Di Pulau Dewata, dampak dari penyesuaian harga ini diprediksi akan terasa jauh melampaui sekadar peningkatan biaya pengisian bahan bakar kendaraan bermotor. Provinsi Bali sangat rentan karena struktur ekonominya yang sangat bergantung pada sektor-sektor tertentu.
Sektor utama penyokong ekonomi Bali, seperti pariwisata, jasa transportasi, dan Usaha Mikro, Kecil, dan Menengah (UMKM), diperkirakan akan menanggung beban operasional yang lebih berat akibat kenaikan ini. Hal ini menjadi perhatian utama para pemangku kepentingan di sana.
Secara spesifik, Pertamina telah resmi menaikkan harga Pertamax (RON 92) dari semula Rp12.300 menjadi Rp16.250 per liter. Kenaikan ini setara dengan lonjakan harga yang mencapai hampir 32 persen dari harga sebelumnya.
Selain Pertamax, harga Pertamax Green (RON 95) juga mengalami penyesuaian signifikan, yakni naik dari Rp12.900 menjadi Rp17.000 per liter. Kenaikan ganda ini menambah tekanan pada biaya logistik dan mobilitas.
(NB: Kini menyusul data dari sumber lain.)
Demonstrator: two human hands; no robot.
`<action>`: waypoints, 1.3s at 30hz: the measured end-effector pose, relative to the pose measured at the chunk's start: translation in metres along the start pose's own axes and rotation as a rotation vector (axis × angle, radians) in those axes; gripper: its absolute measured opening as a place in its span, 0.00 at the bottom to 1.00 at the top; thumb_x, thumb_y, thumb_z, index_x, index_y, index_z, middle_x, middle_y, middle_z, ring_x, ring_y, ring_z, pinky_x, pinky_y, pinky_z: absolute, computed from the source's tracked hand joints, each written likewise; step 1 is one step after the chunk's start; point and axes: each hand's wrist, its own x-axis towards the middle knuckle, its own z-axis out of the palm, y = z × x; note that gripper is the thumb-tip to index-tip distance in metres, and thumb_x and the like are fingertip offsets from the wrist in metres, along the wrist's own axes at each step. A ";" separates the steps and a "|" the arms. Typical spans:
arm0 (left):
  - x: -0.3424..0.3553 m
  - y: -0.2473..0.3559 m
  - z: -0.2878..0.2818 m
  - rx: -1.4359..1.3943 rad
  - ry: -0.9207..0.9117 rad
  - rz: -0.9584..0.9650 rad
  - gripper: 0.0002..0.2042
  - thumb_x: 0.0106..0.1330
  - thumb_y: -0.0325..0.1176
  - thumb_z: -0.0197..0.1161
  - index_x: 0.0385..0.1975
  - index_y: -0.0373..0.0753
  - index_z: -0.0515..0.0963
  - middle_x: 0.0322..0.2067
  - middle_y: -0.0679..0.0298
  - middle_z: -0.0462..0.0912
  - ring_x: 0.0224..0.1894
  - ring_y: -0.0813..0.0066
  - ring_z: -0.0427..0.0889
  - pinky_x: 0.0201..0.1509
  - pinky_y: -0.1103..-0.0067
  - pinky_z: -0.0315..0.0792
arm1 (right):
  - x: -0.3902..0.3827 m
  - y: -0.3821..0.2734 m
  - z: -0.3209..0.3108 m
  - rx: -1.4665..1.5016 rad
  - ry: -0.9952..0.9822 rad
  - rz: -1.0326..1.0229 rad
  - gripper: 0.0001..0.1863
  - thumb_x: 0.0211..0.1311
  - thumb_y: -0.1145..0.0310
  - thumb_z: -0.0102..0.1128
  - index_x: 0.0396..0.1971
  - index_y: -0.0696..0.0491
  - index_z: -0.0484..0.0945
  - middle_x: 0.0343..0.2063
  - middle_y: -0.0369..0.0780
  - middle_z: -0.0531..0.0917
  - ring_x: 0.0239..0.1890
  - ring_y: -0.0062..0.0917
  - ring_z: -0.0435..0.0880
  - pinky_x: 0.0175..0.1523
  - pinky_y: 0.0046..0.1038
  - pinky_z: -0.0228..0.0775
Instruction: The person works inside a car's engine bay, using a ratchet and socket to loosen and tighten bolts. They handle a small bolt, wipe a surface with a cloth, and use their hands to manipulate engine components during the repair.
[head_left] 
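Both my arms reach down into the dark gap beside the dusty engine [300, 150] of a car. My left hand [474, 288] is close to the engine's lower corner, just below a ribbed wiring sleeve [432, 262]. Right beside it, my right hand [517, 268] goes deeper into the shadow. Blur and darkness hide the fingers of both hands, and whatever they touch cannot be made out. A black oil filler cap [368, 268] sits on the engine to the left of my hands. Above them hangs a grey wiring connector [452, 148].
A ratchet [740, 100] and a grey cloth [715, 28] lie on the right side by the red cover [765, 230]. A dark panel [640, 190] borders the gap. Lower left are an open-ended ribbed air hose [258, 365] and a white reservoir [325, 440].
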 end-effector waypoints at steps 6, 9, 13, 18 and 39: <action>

Kekhawatiran utama yang muncul adalah potensi pelemahan daya beli masyarakat Bali. Peningkatan biaya transportasi dan energi secara otomatis akan mendorong inflasi dan menekan anggaran rumah tangga.
Dampak lanjutan yang dikhawatirkan adalah terancamnya keberlanjutan usaha di sektor UMKM, yang merupakan tulang punggung ekonomi lokal. Kenaikan biaya bahan bakar akan meningkatkan biaya produksi dan distribusi produk mereka.
Dikutip dari INFOTREN.ID, kenaikan tajam harga BBM nonsubsidi yang diumumkan Pertamina mulai memunculkan kekhawatiran dari berbagai daerah, menandakan bahwa Bali bukanlah satu-satunya wilayah yang merasakan keresahan ini.
Lebih lanjut, kekhawatiran di Bali semakin menguat karena "dampaknya dinilai berpotensi jauh lebih besar dibanding sekadar bertambahnya biaya mengisi tangki kendaraan," sebagaimana disorot oleh analisis awal pasca pengumuman harga.